Дверь открыла сама хозяйка — рослая, костистая, с длиннющими ногами, в серебристо-голубом брючном костюме, под цвет голубовато-серебряных волос — она походила на породистого дога. Регина по-мужски крепко пожала Иоанне руку, с одобрительным кивком забрала арбуз и водку и, указав на распахнутую слева дверь: «Выставка там, раздеваться здесь», — удалилась.
Картины — их было десятка два, а может, и меньше, стояли прямо на стульях вдоль стен, умело освещённые расставленными и развешанными тут и там светильниками. Гости входили и выходили, вполголоса переговаривались. Были и иностранцы — двое итальянцев и пожилой скандинав с переводчицей. Наверное, покупатели. Во всяком случае, скандинав молча стоял перед одной из картин, то отступая, то подходя ближе, справа, слева, и вид у него был, будто он жалеет, что у картины нет зубов, которые можно было бы осмотреть во избежание подвоха. Итальянцы же одобрительно цокали, бегали от картины к картине, чуть ли не на вкус пробовали, восхищаясь, насколько поняла Иоанна, «чего-то там совершенством».

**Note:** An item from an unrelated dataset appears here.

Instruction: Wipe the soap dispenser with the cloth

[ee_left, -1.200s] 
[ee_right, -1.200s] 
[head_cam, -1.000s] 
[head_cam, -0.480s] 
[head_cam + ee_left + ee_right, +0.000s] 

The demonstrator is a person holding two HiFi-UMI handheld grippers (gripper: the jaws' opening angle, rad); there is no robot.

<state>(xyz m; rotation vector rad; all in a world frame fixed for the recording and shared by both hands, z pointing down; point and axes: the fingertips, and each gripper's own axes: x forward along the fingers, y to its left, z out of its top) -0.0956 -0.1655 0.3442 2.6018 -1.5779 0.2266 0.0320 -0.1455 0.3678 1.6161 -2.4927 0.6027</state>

Наверное, совершенство это действительно было — картины ошеломляли каким-то невероятным сочетанием предметов, их назначений и размеров, некоторые просто хотелось потрогать, до того они были правдоподобно неправдоподобными. Но Иоанна не была знатоком живописи, всех этих течений, стилей, направлений, да и другие виды искусств она воспринимала сугубо эмоционально, дилетантски, мнения своего высказывать не любила, да и мнения-то, собственно, не было — так, ощущение, личное приятие или неприятие. А не принимала Иоанна, например, напрочь, мрачные натуралистические сцены — просто сгорали предохранители. В детстве она отказывалась впускать в свою жизнь всякие жалостливые истории про животных, стариков и детей, терпеть не могла «Аленький цветочек», «Му-му», сбегала иногда с самых престижных просмотров со сценами жестокости, насилия и чересчур откровенного секса и выходила из комнаты, когда начинали рассказывать всякие ужасы. Знакомые знали эту её странность, тщетно пробовали перевоспитать. Иоанна понимала, что подобное восприятие искусства недостойно профессионала, но ничего не могла с собой поделать. Даже слишком натурально снятые Денисом сцены из собственных сценариев она предпочитала не смотреть и, к собственному стыду, питала тайную слабость к коммерческим лентам с традиционным «хэппи-эндом».